Dracula
Dracula’s beginning has no parallel in modern literature: it is simply the best opening to a modern novel of suspense or horror ever written. Until Jonathan Harker is abandoned in Castle Dracula to the whims of a triptych of female bloodsuckers, the book is hypnotic and impeccable. An excerpt does small justice to the precision with which Stoker describes the indescribable:
Suddenly, away on our left I saw a faint flickering blue flame. The driver saw it at the same moment. He at once checked the horses, and, jumping to the ground, disappeared into the darkness. I did not know what to do, the less as the howling of the wolves grew closer. But while I wondered, the driver suddenly appeared again, and without a word took his seat, and we resumed our journey. I think I must have fallen asleep and kept dreaming of the incident, for it seemed to be repeated endlessly, and now looking back, it is like a sort of awful nightmare. Once the flame appeared so near the road, that even in the darkness around us I could watch the driver’s motions. He went rapidly to where the blue flame arose, it must have been very faint, for it did not seem to illumine the place around it at all, and gathering a few stones, formed them into some device. Once there appeared a strange optical effect. When he stood between me and the flame he did not obstruct it, for I could see its ghostly flicker all the same.

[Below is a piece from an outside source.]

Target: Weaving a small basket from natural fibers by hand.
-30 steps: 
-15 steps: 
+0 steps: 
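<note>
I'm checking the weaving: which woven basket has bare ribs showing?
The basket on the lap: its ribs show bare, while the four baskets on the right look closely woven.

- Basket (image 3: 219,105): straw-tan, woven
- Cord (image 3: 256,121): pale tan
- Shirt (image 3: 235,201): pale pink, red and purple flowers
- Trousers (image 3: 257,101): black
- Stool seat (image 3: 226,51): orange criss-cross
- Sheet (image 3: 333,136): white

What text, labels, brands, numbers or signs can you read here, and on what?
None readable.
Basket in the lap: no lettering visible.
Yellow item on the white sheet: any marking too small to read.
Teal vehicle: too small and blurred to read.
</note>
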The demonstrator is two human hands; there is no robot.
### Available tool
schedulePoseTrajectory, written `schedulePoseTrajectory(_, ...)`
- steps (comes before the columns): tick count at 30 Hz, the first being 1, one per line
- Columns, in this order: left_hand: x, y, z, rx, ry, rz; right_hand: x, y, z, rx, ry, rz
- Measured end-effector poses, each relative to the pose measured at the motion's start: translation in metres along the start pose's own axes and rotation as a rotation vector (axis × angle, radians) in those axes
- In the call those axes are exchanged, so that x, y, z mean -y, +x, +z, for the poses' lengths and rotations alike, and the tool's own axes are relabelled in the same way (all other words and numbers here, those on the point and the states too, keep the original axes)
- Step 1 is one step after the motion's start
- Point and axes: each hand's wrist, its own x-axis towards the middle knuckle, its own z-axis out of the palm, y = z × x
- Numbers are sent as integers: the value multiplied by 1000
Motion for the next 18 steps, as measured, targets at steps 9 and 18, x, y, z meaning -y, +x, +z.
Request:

This startled me, but as the effect was only momentary, I took it that my eyes deceived me straining through the darkness. Then for a time there were no blue flames, and we sped onwards through the gloom, with the howling of the wolves around us, as though they were following in a moving circle.One wonders whether a better account could be rendered of the hellfire that will surround and plague Jonathan for the entirety of the novel. How is a modern author able to present demons on earth without evoking suffocating laughter? Perhaps as the most evil of humans, with communion with the vilest beasts (although I have a soft spot for wolves), and control over the harshest weather. This is the world into which a naive young barrister enters for the sake of career advancement and for his fiancée, Mina Murray, and which they may never leave unscathed.
What happens after this first seventh of the novel is less satisfying: Dracula comes to England aboard a ship whose crew meets with a horrific fate; he seduces Lucy, a close friend of Mina’s and tries to get to Mina herself; and he is supported (if mostly in spirit) by Renfield, a former barrister now held in a London asylum. Fraught with twists typical of any modern thriller, the end chase is decidedly humdrum in comparison with the onset of this great expedition. In the intermediate scenes we are plagued by the stratagems of scholar and physician Abraham van Helsing, destined to become almost as famous as the monstrosity he has hunted for decades. Van Helsing’s diction is curious to an English ear, and has much of his native Dutch about it although it often makes for poetic interludes. His organization of a team to destroy a centuries-old source of evil is undermined by the frenetic pace of the plot, needlessly weaving together side stories to make it seem that Dracula is fenced in on many fronts, which he certainly isn’t. In the end, he is forced to scamper back to his native Transylvania, and we still do not know why he chose to forsake his local omnipotence to brave the dangers that the distant post of London provides. No particular explanation, apart from plot furtherance, is ever given. If it is boredom or isolation that drives the Count to pick up and move, one wonders what he has really been doing all these centuries. Why not take London during the Great Fire or interregnum? Let us hope that it is indeed boredom, which would be much more plausible for a character of ambition.